WHAT YOU WILL DO -> Copy the whole listing verbatim.

* * * * * * *

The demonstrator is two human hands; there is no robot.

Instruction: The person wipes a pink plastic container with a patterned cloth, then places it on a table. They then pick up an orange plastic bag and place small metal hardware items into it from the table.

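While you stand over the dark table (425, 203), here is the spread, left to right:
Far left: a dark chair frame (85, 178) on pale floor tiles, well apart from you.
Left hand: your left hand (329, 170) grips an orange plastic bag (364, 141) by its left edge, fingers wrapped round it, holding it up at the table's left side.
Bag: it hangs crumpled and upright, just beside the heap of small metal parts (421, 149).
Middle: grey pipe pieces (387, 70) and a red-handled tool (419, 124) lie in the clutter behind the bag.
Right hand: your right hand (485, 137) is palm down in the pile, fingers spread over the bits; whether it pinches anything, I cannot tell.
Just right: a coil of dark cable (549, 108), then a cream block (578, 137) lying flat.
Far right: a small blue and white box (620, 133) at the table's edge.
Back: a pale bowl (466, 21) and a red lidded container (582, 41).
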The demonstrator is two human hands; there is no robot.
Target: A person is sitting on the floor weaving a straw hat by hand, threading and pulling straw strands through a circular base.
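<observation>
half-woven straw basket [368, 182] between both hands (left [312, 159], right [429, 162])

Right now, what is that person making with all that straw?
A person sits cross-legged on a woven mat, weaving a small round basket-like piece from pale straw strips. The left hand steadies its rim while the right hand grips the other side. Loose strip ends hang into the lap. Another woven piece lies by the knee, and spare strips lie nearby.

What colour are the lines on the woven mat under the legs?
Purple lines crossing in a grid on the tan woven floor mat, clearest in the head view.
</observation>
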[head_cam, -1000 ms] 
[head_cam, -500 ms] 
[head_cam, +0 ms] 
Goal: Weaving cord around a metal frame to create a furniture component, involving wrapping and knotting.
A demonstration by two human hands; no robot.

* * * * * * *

EXERCISE OUTPUT ->
The demonstrator is two human hands; there is no robot.

Instruction: The person wipes a pink plastic container with a patterned cloth, then places it on a table. They then pick up an orange plastic bag and place small metal hardware items into it from the table.

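While you stand over the dark table (425, 203), here is the spread, left to right:
Far left: a dark chair frame (85, 178) on pale floor tiles, well apart from you.
Left hand: your left hand (329, 170) grips an orange plastic bag (364, 141) by its left edge, fingers wrapped round it, holding it up at the table's left side.
Bag: it hangs crumpled and upright, just beside the heap of small metal parts (421, 149).
Middle: grey pipe pieces (387, 70) and a red-handled tool (419, 124) lie in the clutter behind the bag.
Right hand: your right hand (485, 137) is palm down in the pile, fingers spread over the bits; whether it pinches anything, I cannot tell.
Just right: a coil of dark cable (549, 108), then a cream block (578, 137) lying flat.
Far right: a small blue and white box (620, 133) at the table's edge.
Back: a pale bowl (466, 21) and a red lidded container (582, 41).
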The demonstrator is two human hands; there is no robot.
Target: A person is sitting on the floor weaving a straw hat by hand, threading and pulling straw strands through a circular base.
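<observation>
half-woven straw basket [368, 182] between both hands (left [312, 159], right [429, 162])

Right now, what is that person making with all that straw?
A person sits cross-legged on a woven mat, weaving a small round basket-like piece from pale straw strips. The left hand steadies its rim while the right hand grips the other side. Loose strip ends hang into the lap. Another woven piece lies by the knee, and spare strips lie nearby.

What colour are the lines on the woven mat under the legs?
Purple lines crossing in a grid on the tan woven floor mat, clearest in the head view.
</observation>
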[head_cam, -1000 ms] 
[head_cam, -500 ms] 
[head_cam, +0 ms] 
Goal: Weaving cord around a metal frame to create a furniture component, involving wrapping and knotting.
A demonstration by two human hands; no robot.

This exercise requires no further output.